→ **DATA PROVIDED**
* * * * * * *

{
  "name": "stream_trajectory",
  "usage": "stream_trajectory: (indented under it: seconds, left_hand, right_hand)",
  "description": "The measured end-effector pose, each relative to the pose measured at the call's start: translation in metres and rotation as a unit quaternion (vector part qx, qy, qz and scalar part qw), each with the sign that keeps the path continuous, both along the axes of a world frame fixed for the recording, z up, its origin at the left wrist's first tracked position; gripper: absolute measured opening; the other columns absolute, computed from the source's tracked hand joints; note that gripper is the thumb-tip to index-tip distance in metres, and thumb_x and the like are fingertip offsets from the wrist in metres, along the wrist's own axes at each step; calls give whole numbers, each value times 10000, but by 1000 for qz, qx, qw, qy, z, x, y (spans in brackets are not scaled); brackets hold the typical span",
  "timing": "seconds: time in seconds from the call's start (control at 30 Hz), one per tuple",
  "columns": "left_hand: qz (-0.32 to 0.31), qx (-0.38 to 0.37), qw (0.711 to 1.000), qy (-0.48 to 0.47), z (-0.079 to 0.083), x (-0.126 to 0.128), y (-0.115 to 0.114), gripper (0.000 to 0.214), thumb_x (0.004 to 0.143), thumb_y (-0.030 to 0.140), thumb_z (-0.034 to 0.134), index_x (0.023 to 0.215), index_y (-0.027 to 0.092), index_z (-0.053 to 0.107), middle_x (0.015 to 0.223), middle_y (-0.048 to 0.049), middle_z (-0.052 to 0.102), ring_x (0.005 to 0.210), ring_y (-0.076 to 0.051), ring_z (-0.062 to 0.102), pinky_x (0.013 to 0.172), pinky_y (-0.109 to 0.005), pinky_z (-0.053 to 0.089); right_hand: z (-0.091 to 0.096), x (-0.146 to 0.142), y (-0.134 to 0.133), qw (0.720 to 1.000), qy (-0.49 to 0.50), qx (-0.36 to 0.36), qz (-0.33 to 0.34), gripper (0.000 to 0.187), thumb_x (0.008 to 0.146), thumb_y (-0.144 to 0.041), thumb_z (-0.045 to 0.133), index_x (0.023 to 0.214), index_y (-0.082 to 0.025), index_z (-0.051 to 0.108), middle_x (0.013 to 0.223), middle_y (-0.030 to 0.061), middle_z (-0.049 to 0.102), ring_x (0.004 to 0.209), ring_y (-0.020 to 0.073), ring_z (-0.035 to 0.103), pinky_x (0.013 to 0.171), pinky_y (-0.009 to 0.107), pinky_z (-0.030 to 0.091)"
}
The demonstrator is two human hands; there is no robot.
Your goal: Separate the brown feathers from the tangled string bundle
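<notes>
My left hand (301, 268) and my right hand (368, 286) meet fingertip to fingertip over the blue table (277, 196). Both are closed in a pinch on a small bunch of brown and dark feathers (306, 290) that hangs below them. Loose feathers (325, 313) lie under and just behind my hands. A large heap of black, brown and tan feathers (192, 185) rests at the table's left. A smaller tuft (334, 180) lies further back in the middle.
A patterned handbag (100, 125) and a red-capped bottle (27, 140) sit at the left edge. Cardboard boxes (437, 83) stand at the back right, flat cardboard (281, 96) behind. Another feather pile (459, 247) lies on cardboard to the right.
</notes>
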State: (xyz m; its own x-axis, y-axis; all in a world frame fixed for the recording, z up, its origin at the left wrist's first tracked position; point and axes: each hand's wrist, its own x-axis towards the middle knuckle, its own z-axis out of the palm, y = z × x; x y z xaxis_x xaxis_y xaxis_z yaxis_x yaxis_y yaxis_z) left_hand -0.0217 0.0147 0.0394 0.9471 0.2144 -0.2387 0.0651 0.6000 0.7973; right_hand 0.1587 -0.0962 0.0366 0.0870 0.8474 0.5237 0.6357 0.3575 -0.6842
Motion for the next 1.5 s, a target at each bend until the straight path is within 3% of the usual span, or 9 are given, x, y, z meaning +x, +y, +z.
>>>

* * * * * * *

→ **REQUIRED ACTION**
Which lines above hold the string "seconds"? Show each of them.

→ **ANSWER TO THIS TASK**
  "usage": "stream_trajectory: (indented under it: seconds, left_hand, right_hand)",
  "timing": "seconds: time in seconds from the call's start (control at 30 Hz), one per tuple",

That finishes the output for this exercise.